[WHAT YOU HAVE TO DO]
Scan the data below for the string "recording". Copy every line where it appears.

Data entries:
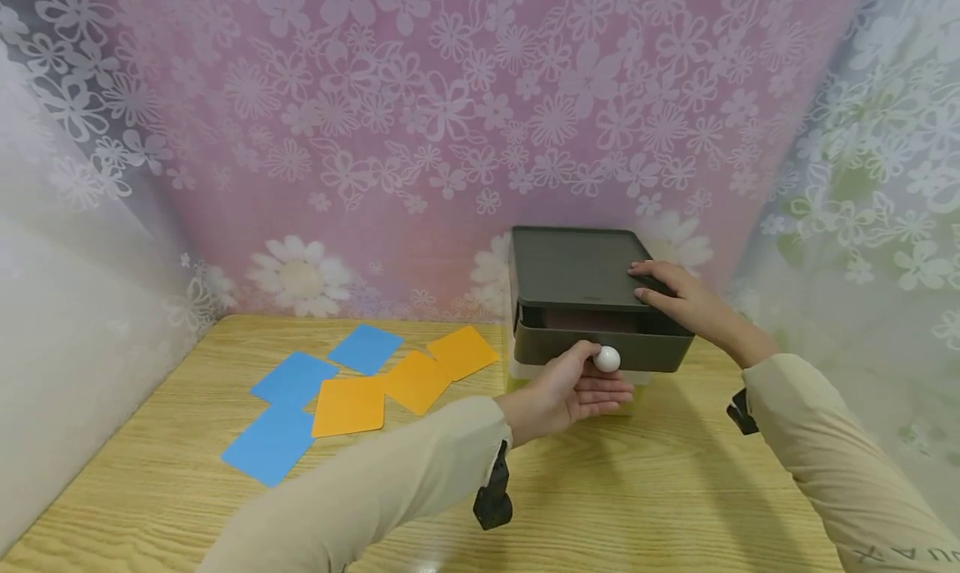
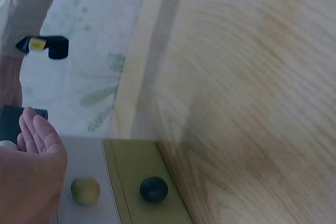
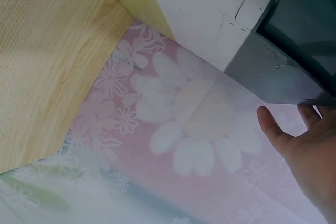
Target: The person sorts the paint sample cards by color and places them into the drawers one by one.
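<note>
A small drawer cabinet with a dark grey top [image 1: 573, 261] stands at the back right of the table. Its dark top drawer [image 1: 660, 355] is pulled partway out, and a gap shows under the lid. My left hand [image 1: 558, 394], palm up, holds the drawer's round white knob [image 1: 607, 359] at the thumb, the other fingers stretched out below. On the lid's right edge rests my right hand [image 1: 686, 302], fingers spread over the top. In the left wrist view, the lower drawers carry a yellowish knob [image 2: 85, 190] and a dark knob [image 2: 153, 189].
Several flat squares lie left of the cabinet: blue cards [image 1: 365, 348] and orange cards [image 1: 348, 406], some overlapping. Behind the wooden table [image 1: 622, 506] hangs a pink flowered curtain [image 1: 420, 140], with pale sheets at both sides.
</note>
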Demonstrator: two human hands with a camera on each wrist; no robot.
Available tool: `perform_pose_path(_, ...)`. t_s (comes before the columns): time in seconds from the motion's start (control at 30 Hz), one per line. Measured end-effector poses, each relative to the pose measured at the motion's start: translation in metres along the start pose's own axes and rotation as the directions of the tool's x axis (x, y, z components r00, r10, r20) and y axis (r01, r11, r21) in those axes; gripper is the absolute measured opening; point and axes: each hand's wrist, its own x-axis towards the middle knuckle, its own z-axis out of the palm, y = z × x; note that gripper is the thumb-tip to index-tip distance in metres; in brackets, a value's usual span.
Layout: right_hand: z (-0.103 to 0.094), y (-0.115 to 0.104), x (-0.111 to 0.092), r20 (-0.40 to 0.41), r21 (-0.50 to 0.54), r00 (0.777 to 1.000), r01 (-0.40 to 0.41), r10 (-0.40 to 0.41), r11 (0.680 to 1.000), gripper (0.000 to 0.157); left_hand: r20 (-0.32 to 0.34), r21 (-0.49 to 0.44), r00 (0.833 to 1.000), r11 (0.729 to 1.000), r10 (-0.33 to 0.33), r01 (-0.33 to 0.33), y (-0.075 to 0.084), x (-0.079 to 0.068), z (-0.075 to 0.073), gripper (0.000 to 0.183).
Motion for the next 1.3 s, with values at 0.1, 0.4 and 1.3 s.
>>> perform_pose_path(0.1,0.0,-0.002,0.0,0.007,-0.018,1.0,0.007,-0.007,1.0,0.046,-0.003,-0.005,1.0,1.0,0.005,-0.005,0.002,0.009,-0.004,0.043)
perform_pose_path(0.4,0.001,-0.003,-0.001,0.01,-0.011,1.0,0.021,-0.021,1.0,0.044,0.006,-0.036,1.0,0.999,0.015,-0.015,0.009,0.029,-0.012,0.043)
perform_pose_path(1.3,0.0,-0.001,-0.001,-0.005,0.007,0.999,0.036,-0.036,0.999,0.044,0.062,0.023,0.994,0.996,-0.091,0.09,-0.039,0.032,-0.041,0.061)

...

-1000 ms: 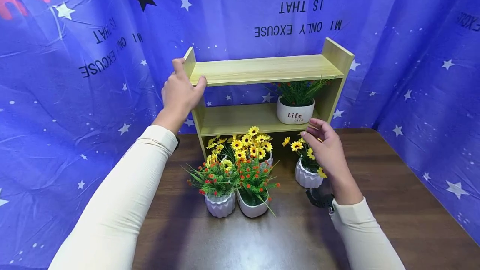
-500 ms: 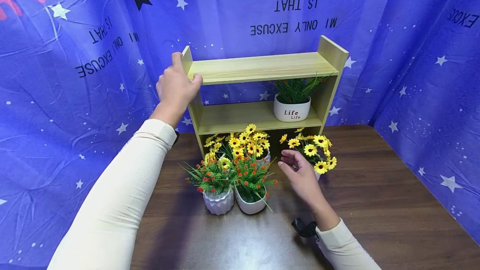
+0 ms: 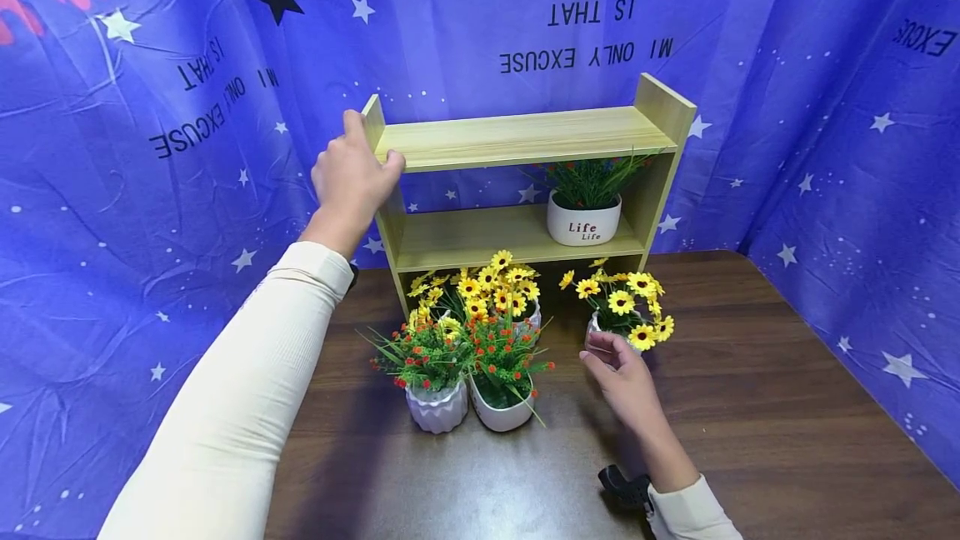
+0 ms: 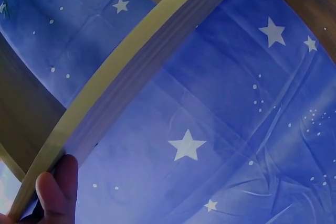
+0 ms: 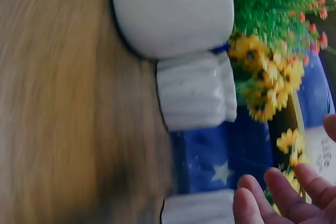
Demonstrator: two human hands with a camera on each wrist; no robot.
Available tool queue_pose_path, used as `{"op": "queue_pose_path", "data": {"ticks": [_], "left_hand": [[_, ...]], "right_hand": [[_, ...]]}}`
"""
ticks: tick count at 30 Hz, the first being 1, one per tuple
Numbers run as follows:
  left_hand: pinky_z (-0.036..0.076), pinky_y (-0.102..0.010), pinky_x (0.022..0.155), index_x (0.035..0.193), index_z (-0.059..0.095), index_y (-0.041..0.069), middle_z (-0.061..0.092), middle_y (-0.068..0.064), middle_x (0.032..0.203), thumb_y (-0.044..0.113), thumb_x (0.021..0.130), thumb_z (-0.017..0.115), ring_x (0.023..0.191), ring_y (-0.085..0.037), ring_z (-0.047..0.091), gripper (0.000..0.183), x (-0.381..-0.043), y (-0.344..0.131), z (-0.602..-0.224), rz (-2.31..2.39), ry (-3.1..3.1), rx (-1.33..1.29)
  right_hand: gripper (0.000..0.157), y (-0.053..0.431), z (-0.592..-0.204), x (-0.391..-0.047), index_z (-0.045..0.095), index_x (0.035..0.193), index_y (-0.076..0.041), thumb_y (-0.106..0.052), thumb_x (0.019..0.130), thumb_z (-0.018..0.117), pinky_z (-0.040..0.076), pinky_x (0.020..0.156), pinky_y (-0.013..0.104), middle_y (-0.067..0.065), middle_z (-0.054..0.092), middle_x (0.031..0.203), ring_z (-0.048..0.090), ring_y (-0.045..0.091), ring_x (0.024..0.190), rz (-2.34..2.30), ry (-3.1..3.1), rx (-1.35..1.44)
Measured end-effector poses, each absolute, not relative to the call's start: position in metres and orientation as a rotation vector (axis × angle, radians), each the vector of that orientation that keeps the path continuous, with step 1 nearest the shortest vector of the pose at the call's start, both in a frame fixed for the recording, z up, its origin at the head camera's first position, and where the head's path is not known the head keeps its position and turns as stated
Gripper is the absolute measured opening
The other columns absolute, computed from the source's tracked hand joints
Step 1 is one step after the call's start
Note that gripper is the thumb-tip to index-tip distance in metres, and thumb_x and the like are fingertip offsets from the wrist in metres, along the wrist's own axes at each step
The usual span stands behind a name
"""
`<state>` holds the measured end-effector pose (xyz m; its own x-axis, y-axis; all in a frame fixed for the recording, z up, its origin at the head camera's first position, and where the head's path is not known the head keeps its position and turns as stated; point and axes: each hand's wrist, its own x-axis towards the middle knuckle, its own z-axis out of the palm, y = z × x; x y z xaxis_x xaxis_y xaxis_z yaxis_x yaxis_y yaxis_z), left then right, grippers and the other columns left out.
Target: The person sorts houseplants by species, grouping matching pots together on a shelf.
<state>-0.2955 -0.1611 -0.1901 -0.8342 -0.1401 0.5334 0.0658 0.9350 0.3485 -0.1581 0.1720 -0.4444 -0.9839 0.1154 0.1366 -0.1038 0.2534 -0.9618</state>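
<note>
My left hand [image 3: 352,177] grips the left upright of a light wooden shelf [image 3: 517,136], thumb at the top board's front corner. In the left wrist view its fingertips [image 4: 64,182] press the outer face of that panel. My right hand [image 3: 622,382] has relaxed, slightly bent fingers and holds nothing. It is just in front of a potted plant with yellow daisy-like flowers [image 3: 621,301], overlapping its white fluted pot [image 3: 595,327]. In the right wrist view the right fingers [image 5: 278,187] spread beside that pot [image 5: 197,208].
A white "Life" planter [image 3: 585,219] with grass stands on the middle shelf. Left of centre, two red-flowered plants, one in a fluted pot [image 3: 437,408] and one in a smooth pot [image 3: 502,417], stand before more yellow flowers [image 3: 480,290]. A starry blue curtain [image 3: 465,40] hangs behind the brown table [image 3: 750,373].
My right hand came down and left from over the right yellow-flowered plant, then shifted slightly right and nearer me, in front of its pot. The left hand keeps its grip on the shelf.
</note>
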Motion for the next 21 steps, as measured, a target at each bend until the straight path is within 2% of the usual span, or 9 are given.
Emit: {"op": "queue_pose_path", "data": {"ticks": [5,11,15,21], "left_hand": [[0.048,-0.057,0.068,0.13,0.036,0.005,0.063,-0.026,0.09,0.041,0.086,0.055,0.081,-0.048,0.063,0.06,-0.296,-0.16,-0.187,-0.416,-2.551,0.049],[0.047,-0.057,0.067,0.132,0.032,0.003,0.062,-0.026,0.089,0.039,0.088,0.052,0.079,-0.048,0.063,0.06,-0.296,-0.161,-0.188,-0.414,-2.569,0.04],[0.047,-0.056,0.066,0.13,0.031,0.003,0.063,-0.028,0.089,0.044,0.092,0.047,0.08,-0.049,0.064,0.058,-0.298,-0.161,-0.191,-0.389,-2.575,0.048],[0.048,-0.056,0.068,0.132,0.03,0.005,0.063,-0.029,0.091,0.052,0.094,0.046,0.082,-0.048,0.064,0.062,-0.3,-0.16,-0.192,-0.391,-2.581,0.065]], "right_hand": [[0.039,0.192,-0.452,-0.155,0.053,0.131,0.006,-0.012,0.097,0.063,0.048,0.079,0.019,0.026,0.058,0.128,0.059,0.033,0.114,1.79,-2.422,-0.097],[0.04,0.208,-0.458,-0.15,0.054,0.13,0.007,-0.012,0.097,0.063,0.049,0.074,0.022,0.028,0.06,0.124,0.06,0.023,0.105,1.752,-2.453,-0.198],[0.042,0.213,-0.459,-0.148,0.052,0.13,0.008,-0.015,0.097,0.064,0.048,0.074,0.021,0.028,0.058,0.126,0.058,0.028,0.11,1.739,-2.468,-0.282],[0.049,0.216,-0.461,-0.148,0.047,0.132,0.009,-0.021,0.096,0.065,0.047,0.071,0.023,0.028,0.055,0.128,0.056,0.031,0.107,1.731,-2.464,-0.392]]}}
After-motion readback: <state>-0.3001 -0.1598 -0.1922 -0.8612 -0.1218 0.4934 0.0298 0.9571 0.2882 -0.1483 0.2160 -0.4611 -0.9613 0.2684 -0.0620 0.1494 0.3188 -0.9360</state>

[TASK RESPONSE]
Measured end-effector poses, each absolute, not relative to the call's start: position in metres and orientation as a rotation vector (axis × angle, radians), each the vector of that orientation that keeps the path continuous, with step 1 nearest the shortest vector of the pose at the call's start, both in a frame fixed for the recording, z up, its origin at the head camera's first position, and where the head's path is not known the head keeps its position and turns as stated
`<state>` holds the measured end-effector pose (xyz m; its own x-axis, y-axis; all in a frame fixed for the recording, z up, its origin at the head camera's first position, and where the head's path is not known the head keeps its position and turns as stated; point and axes: each hand's wrist, its own x-axis towards the middle knuckle, its own z-axis out of the palm, y = z × x; x y z xaxis_x xaxis_y xaxis_z yaxis_x yaxis_y yaxis_z), left then right, grippers and the other columns left out.

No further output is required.